El problema del poder

Los jefes de las naciones las dominan como señores absolutos, y los grandes las oprimen con su poder” (Mateo 20, 25). Así ha sido siempre, durante toda la historia de la humanidad: los poderosos abusan de su poder.

Entre los poderosos que oprimen al común de los mortales podemos distinguir dos tipos: los gobernantes y los ricos. Poder político y poder económico. El primero dicta y ejecuta las normas; el segundo dispone de la riqueza del país (el primero también, cada vez más). Las fronteras entre ambos a menudo no están claras, porque frecuentemente colaboran y hay un cierto trasvase entre ellos. El caso es que hay una clase dirigente que maneja el cotarro, y así ha sido siempre.

El problema político así visto consiste básicamente en controlar y limitar el poder, y desde este punto de vista podemos buscar un entendimiento entre progresistas y liberales, que buena falta hace: tanto unos como otros buscan teóricamente controlar al poder -al menos hasta que se dejan corromper por él-, pero difieren en su diagnóstico y consiguiente tratamiento.

Los progresistas sitúan el poder ante todo en los ricos y en sus grandes corporaciones multinacionales. Y su receta contra ello es dar poder al estado (lo escribiremos con minúscula por no contribuir a mitificarlo) para que los meta en vereda. Pero como decían aquellos poetas: si le das más poder al poder, más duro te van a venir a coger (en su acepción mexicana). Los políticos tienden a ir acaparando poder, creando nuevos organismos, dictando más y más leyes, regulando más áreas de la vida social, comprando más y más votos a través de ayudas y redes clientelares, desembocando con el tiempo en el totalitarismo (control total de la sociedad). Así el estado puede llegar a ser más peligroso para el ciudadano que cualquier multinacional, como ha demostrado la historia, pues por ejemplo tanto el nacionalsocialismo como el comunismo han perpetrado grandes matanzas de sus propios ciudadanos. De modo que esta estrategia no sirve más que para cambiar unos amos (los ricos) por otros (los políticos), a menudo peores. Porque el gobierno no se compone de ángeles ni de seres de luz, sino de hombres con las mismas virtudes… y defectos.

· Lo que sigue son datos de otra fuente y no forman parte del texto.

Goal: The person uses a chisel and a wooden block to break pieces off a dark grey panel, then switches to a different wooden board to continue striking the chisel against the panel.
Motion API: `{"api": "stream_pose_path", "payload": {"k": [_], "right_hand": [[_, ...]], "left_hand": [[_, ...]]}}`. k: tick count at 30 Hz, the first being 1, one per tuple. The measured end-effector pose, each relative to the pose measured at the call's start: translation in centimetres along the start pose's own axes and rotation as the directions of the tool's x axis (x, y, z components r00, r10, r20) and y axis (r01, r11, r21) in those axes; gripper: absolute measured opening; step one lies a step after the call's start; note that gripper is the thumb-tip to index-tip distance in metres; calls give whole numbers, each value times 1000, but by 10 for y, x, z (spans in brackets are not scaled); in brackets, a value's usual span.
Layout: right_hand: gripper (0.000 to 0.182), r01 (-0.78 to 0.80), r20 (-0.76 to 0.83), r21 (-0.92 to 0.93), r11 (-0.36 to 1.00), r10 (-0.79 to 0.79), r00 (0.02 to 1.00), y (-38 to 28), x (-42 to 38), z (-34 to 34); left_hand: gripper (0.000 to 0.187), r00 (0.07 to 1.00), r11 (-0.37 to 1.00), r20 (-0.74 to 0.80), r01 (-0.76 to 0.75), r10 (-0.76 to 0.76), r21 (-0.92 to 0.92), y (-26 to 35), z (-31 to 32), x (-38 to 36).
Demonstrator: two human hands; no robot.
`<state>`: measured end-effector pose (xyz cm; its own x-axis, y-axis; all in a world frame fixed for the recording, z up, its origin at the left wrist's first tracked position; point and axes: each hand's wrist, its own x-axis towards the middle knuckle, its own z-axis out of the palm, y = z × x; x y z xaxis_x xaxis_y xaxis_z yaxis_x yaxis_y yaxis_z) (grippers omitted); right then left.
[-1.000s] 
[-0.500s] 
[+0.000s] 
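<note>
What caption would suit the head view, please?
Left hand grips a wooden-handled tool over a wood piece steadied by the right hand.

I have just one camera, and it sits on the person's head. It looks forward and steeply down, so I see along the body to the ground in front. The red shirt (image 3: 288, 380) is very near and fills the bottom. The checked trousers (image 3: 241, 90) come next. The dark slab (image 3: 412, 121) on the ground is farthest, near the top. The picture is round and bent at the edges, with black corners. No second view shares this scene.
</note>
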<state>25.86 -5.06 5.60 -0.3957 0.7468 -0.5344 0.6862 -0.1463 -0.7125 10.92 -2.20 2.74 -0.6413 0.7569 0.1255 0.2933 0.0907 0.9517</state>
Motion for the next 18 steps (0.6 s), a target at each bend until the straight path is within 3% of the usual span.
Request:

Los liberales, en vista de lo anterior, temen más el poder del estado, y por ello apuestan -apostamos- por limitarlo al mínimo. Pero aquí puede generarse un doble problema: por un lado, las grandes empresas pueden abusar de su poder, como hemos visto recientemente con el oligopolio tecnológico del grupo GAFAT (Google, Amazon, Facebook, Apple, Twitter), que tienen el poder de silenciar hasta al presidente de los Estados Unidos, y expulsar de internet a la competencia. Por otro, las grandes empresas pueden también comprar a los legisladores para obtener una legislación favorable (‘captura del regulador’).

Por ello la solución está en un punto intermedio, porque el peligro proviene tanto de gobernantes como de corporaciones, por lo que hay que buscar una solución equilibrada que limite a ambos y establezca unas normas justas para todos -también para ricos y políticos- que faciliten avanzar hacia el bien común. Y esto sólo puede hacerse cuidando el detalle, mediante una ciudadanía culta e informada consciente de que mantener la libertad exige una vigilancia constante. O como dijo Thomas Jefferson: "el precio de la libertad es una eterna vigilancia".

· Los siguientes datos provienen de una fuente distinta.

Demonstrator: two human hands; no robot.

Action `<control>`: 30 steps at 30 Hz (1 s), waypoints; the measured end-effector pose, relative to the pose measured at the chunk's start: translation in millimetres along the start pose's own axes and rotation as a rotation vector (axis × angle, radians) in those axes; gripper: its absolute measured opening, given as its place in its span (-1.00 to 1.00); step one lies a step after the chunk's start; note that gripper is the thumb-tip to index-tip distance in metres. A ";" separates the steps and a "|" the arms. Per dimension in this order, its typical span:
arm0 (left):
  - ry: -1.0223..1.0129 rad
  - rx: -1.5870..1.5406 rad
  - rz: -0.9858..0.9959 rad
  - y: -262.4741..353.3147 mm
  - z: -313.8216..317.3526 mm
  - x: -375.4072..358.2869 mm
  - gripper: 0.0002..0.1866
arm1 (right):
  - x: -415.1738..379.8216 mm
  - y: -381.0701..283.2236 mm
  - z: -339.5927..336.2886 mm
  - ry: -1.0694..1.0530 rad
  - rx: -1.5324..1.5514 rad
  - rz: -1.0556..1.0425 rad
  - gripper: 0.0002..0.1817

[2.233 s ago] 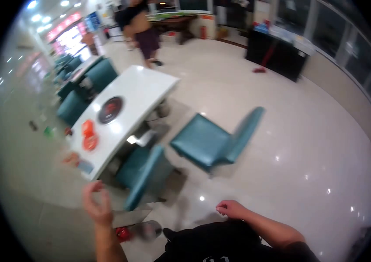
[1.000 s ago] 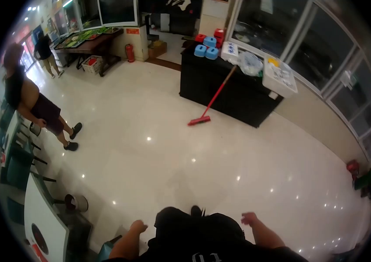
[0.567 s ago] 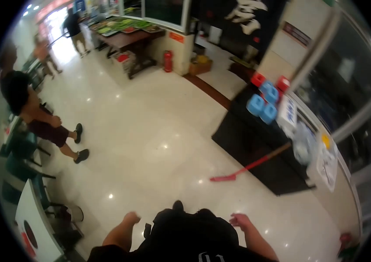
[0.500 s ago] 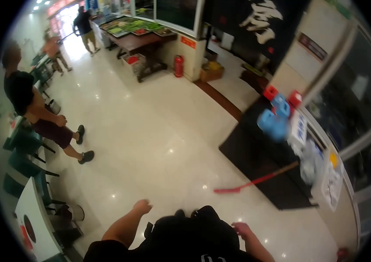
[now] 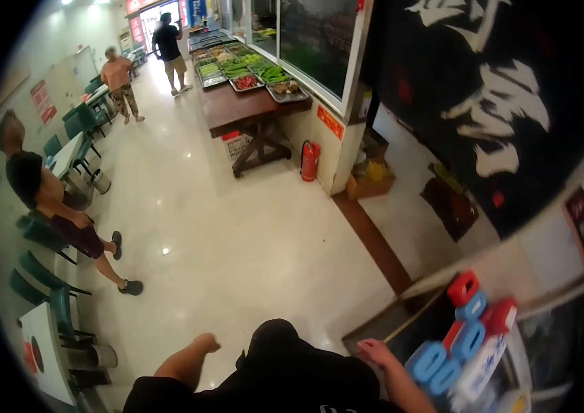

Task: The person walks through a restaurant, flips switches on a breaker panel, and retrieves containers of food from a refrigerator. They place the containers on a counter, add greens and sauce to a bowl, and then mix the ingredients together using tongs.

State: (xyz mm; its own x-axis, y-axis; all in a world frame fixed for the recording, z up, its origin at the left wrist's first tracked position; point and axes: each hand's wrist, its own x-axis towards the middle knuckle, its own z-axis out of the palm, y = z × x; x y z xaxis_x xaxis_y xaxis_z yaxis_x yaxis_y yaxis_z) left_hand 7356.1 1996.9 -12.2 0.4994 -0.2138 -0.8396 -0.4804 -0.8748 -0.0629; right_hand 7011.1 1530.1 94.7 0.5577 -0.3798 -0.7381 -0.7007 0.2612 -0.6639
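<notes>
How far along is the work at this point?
Looks done: vegetables are laid out in metal trays on the wooden table. In hand: nothing visible; the left hand is over the floor, the right hand nearest the blue plastic items. Left: this view doesn't settle it; no unfinished step shows at either hand.

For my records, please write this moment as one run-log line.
left hand: over glossy pale floor | right hand: near dark counter bearing blue plastic objects | held: nothing seen
</notes>
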 end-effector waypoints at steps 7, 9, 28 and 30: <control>0.207 -0.130 -0.077 47.2 -198.3 187.4 -0.67 | 194.4 -245.6 -133.8 0.055 0.181 -0.305 -0.32; 0.492 -0.292 -0.037 154.1 -320.1 225.8 -0.35 | 212.3 -329.1 -161.3 0.091 0.248 -0.313 -0.27; 1.083 0.236 1.494 919.0 -1005.7 -25.5 -0.32 | 418.5 -715.4 -532.8 0.111 0.256 -0.898 -0.47; 1.098 0.213 1.604 938.8 -1019.7 -23.4 -0.36 | 440.2 -729.7 -551.2 0.082 0.196 -0.926 -0.37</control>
State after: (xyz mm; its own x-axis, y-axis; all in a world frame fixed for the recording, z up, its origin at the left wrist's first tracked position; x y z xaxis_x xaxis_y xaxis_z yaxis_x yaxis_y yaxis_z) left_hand 7628.6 737.4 498.6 -0.2979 -0.8351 0.4625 -0.8953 0.4126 0.1682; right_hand 7522.6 683.1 320.7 0.8161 -0.5697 0.0971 0.0952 -0.0332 -0.9949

El poder tiende a corromper a quien lo detenta. Y quien mejor ha retratado esto es, por supuesto, J.R.R. Tolkien, que escribió ‘El Señor de los Anillos’ en plena Segunda Guerra Mundial, mientras dirigía cartas de consuelo a sus hijos combatientes. En su carta 52, tras declararse filosóficamente inclinado a la anarquía, entendida como “abolición del control”, escribe: “el trabajo menos propio de un hombre, incluso de los santos (que por otro lado fueron como poco reticentes a aceptarlo), es mandar a otros hombres. Ni uno entre un millón es apto para ello, y los menos aptos son aquellos que buscan la oportunidad [de mandar].”

Así que, queridos poderosos, destruyan el Anillo: acepten limitar su poder, antes de que se transformen en un Gollum decrépito, o aún peor, en un nazgûl esclavizado por el Enemigo. Basta ver cómo envejecen aceleradamente los presidentes del gobierno. Y queridos compatriotas, como ya sabemos que es extremadamente difícil reunir la fuerza de voluntad para renunciar voluntariamente al poder, ayudémosles exigiéndoselo. Limitar el poder, todo poder: en eso podemos ponernos de acuerdo.